* [Exercise]: What you give back must match the data exactly, minus the pictures.

-- Opening Marker --

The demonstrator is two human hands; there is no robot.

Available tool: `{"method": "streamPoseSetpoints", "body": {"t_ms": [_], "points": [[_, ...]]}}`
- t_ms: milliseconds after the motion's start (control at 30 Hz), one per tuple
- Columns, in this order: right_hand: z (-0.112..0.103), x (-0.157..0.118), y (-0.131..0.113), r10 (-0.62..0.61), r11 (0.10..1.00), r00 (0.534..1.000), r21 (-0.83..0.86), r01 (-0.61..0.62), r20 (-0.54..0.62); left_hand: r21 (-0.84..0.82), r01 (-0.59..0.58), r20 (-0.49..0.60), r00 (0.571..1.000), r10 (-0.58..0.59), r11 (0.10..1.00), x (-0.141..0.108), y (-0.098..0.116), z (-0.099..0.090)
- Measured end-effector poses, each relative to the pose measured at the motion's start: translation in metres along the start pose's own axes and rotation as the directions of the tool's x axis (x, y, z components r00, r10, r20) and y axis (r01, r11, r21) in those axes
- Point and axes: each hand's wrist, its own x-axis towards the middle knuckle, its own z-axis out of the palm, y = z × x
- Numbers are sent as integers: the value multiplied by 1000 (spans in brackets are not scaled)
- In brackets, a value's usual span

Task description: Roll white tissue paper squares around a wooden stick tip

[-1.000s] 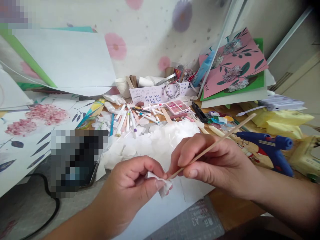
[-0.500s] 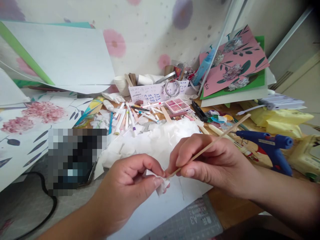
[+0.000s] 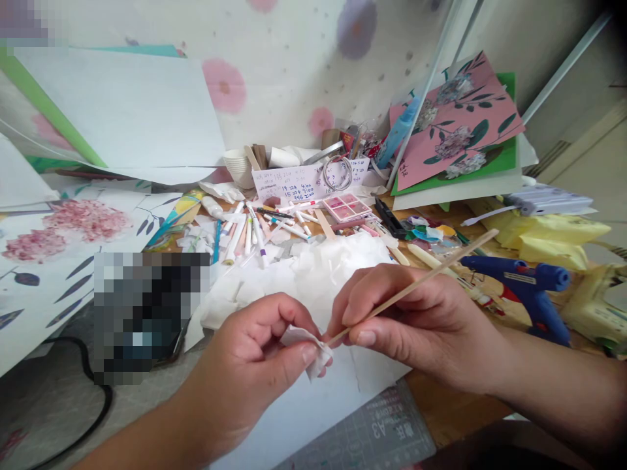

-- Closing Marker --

* [Task solution]:
The demonstrator is two human hands; there is no robot.

Available tool: `{"method": "streamPoseSetpoints", "body": {"t_ms": [_], "points": [[_, ...]]}}`
- t_ms: milliseconds after the motion's start (control at 30 Hz), one per tuple
- Columns, in this order: right_hand: z (-0.112..0.103), x (-0.157..0.118), y (-0.131..0.113), r10 (-0.62..0.61), r11 (0.10..1.00), r00 (0.534..1.000), r21 (-0.83..0.86), r01 (-0.61..0.62), r20 (-0.54..0.62); left_hand: r21 (-0.84..0.82), r01 (-0.59..0.58), r20 (-0.49..0.60), r00 (0.571..1.000), r10 (-0.58..0.59), r11 (0.10..1.00), x (-0.141..0.108), y (-0.098..0.116), z (-0.099..0.090)
- Measured end-effector poses, each relative to the pose measured at the motion's start: translation in metres along the start pose's own axes and rotation as the directions of the tool's x axis (x, y, z components r00, r10, r20) and y axis (r01, r11, r21) in those axes
- Point and axes: each hand's wrist, its own x-axis towards the middle knuckle, its own z-axis out of the palm, y = z × x
- Numbers are sent as integers: the value multiplied by 1000 (spans in brackets are not scaled)
- In brackets, a value's usual span

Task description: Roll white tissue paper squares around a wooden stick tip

[-1.000s] 
[-0.500s] 
[+0.000s] 

The full answer has now been given.